Designed by Jiri Cermak, the rifle used a striker-fired mechanism with falling breechblock; the action incorporated a short-stroke gas piston for reliability. This produced a military-grade assault weapon capable of a blistering 800-rounds per minute as long as the ammo supply lasted while weighing just 6.8-pounds.
The Vz-58 and the AK are often confused, as they look similar, however, other than the same general layout and caliber, the guns are vastly different. For a detailed side-by-side comparison of the two, check out Michael Killebrew's excellent website with component to component checks.
These guns are simple, accurate, and reliable. Constructed with a milled receiver rather than a stamped one (such as the AK) they are often credited with being stronger and more accurate. With a huge ejection port and gas-piston action, the odds of having a FTF or FTE are greatly reduced. Further, they are designed to be used and maintained by recruits with little training (including the removal of the gas tube without tools!)
Who from the Polenar Tactical team can conduct a proper disassembly/assembly faster? Manca or Ziga? Either way, it's fast.
Getting your own
Well, the thing is, CZ made nearly a million of these guns from 1959 until the 1990s. These guns served not only the Czech military but also that of a dozen international allies, being frequently exported during the Cold War to states such as Angola, mired in East v West conflict.
While a few select-fire tried and true Vz.58s were brought into the U.S. before 1986 (when private sales of machineguns to civilians was banned by the Hughes Amendment), these guns are super rare.
Like $15,000 rare.
However, there are semi-auto versions made by (CZ-competitor) Czechpoint/CSA Arms and the (sometimes-derided) Century Vz 2008.
The 2008 is a semi-auto clone of the Vz.58 with Czech components married up to a U.S.-made receiver and barrel. These guns are out there for $400-$500 which compares nicely to entry level AKs and ARs.

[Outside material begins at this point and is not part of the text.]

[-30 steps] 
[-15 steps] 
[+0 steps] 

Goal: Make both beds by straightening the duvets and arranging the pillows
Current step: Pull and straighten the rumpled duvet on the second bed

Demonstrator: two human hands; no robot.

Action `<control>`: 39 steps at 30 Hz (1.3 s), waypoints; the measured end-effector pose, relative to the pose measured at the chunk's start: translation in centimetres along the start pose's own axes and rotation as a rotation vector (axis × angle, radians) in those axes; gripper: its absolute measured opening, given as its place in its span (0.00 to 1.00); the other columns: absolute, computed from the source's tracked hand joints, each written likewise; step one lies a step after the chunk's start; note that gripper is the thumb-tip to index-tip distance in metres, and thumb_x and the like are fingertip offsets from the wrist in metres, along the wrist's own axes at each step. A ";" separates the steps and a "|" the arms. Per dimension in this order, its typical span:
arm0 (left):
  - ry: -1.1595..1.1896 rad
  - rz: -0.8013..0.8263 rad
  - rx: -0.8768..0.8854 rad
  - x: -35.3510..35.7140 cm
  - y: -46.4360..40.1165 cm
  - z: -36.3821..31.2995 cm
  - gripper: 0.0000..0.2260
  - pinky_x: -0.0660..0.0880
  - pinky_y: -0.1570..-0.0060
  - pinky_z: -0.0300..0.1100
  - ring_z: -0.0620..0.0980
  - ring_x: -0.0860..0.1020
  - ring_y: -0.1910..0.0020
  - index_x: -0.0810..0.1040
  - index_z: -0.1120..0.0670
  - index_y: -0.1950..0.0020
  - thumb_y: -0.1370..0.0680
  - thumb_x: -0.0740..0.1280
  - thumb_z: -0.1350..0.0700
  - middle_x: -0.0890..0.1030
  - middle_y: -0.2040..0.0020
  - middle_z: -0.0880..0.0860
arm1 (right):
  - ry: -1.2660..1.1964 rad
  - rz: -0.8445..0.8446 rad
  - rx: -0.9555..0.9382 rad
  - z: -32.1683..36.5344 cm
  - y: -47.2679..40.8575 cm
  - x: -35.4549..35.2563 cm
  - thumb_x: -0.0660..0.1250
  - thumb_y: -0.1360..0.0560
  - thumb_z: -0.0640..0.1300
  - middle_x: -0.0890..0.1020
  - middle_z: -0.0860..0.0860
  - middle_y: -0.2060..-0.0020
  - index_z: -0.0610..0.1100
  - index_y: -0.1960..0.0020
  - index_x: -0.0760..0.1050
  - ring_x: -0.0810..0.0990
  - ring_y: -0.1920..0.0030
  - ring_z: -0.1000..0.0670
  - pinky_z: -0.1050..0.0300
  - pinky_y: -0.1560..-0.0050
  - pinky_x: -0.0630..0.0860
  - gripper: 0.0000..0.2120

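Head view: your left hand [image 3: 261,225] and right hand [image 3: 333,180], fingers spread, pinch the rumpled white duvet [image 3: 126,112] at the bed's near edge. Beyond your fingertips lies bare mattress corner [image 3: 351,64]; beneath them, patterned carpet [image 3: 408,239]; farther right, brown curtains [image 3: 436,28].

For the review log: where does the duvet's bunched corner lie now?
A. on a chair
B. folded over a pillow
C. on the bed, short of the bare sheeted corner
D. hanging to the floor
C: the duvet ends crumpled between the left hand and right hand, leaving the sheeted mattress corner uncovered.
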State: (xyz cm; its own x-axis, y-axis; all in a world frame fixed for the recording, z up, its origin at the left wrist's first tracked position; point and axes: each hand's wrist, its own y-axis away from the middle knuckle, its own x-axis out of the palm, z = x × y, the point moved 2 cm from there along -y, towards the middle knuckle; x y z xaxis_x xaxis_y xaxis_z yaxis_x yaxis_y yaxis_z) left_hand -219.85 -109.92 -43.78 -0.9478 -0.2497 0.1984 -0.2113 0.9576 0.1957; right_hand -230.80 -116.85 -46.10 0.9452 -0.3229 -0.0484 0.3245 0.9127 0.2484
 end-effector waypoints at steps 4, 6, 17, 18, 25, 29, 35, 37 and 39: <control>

Giving some range time to a Vz.2008.
Then of course, there are parts kits etc. that you should...Czech out.
When comparing these to an AK platform there are some pluses and minuses. For instance, AKs have a huge amount of spare parts and accessories that the Vz just can't match. However, the Czech gun is by design lighter, and if you look around you can find parts and mags on the cheap-- just be sure to look around and stock up before the supply dries up.
Either way, it's hard to go wrong in the AK vs Vz argument.